(Data records)
*-*-*

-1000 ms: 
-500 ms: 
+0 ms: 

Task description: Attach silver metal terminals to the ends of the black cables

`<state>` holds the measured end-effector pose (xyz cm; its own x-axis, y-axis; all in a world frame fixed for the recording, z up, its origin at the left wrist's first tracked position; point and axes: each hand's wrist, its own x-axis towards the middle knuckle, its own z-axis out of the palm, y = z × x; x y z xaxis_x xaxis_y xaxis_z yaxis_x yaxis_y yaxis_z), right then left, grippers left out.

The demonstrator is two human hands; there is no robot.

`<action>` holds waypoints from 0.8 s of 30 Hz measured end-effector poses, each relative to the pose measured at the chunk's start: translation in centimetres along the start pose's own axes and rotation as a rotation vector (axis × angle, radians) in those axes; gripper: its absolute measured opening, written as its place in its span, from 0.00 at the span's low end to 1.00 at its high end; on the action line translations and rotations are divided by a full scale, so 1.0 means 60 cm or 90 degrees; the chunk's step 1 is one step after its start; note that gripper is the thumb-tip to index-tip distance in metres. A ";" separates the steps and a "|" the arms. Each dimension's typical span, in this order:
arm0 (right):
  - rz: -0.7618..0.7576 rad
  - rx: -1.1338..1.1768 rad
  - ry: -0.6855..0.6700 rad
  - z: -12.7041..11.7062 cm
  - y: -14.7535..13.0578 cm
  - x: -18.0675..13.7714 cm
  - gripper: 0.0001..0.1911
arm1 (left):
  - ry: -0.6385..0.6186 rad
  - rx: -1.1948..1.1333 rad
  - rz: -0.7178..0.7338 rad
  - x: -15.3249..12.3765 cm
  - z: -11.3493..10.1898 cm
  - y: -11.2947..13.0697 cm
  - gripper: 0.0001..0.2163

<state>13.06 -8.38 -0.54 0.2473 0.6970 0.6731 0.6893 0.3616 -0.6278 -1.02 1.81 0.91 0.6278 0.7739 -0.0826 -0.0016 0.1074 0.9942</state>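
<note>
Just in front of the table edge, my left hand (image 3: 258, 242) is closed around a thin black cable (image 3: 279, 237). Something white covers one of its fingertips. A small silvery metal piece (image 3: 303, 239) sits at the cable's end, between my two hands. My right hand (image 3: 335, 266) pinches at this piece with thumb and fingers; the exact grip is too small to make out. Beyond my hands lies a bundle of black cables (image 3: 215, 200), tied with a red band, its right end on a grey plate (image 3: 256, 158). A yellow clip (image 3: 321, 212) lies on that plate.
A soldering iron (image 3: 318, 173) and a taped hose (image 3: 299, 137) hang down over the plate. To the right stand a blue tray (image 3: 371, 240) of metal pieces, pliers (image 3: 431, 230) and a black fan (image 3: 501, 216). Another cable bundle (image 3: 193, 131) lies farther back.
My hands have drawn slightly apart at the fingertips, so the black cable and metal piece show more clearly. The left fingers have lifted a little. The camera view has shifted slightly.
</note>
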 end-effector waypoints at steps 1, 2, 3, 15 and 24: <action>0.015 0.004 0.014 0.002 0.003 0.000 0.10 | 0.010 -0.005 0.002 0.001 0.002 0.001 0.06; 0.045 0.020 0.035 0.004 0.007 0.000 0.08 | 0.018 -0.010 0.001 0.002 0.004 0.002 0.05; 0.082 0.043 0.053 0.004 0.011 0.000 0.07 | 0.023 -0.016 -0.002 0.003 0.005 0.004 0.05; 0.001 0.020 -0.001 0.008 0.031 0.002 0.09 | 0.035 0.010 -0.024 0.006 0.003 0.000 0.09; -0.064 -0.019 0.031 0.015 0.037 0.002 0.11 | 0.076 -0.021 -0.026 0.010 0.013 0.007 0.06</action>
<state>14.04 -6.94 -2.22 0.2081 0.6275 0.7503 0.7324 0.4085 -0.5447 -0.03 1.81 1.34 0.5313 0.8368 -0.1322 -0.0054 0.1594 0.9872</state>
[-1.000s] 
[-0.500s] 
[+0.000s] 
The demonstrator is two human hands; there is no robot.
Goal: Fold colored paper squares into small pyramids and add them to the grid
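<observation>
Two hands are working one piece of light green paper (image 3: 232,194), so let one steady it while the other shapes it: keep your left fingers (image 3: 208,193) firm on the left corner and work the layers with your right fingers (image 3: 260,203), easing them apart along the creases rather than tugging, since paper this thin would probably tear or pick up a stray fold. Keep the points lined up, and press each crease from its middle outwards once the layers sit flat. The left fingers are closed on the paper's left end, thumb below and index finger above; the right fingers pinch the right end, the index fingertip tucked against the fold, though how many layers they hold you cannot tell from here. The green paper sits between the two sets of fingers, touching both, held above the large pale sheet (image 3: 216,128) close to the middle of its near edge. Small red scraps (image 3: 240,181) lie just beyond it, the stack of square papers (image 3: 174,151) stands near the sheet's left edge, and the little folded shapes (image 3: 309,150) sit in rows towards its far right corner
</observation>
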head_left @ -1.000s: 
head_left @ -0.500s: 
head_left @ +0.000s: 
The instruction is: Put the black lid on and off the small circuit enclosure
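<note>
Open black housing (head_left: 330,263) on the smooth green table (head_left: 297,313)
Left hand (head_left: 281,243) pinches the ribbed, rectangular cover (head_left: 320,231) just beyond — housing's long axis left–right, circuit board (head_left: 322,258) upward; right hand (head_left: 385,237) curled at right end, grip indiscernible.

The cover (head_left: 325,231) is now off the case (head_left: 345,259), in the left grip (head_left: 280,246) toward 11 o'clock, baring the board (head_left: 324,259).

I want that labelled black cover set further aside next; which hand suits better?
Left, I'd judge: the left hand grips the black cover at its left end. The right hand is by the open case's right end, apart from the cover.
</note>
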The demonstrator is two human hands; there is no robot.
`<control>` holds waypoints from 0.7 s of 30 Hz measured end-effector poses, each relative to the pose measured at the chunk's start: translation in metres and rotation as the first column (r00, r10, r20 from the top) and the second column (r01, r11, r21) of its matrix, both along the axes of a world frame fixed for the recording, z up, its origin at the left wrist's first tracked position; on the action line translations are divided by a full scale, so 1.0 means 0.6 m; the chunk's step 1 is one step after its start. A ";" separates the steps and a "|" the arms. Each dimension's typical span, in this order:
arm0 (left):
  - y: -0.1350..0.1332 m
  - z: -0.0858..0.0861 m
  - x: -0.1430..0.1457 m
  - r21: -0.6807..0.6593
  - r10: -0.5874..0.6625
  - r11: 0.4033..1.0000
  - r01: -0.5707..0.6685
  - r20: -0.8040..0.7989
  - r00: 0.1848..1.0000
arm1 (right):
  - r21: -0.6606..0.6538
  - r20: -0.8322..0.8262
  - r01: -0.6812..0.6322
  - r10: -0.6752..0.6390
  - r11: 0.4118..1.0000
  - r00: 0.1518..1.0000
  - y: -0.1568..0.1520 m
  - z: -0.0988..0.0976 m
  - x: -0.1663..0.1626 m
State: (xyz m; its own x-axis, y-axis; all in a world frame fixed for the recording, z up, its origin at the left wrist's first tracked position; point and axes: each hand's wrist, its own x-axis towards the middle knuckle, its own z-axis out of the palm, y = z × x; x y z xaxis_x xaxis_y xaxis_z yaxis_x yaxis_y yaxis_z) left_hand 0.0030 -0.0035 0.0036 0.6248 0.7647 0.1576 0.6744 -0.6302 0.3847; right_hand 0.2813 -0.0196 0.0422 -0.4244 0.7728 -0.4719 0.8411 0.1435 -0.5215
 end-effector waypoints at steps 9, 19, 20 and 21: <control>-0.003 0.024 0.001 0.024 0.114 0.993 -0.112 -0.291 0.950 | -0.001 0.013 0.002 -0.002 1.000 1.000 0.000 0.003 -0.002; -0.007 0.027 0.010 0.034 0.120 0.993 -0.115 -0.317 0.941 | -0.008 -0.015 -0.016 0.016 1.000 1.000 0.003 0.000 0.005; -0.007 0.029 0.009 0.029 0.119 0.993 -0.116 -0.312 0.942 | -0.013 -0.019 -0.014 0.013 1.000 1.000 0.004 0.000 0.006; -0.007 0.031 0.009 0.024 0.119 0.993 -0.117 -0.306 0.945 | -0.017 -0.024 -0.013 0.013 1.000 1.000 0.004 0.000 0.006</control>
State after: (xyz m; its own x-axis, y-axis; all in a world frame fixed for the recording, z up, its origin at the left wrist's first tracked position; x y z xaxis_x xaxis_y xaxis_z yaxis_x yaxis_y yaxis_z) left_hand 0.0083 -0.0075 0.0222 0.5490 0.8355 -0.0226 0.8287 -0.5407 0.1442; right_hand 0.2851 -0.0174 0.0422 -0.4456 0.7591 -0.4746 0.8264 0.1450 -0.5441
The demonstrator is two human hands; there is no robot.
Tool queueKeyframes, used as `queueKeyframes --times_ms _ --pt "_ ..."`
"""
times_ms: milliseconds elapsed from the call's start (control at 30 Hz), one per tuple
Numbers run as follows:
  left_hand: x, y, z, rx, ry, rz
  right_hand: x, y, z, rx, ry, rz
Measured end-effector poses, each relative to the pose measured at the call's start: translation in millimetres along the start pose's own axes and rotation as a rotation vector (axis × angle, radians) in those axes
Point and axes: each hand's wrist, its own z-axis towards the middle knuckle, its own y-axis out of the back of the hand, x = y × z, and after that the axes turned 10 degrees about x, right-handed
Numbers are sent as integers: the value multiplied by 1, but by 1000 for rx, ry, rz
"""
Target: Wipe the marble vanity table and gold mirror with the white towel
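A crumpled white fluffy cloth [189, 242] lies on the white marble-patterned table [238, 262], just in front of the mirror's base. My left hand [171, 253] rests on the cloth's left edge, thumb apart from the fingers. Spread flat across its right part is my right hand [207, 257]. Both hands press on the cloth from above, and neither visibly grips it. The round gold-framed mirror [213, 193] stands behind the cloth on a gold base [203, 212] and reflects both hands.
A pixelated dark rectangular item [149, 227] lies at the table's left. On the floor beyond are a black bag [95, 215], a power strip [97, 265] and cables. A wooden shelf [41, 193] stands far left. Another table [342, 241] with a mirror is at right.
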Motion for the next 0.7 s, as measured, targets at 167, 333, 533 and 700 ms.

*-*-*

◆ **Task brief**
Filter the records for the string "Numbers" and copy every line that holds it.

◆ **Result**
Numbers run as follows:
Numbers are sent as integers: the value multiplied by 1, but by 1000 for rx, ry, rz

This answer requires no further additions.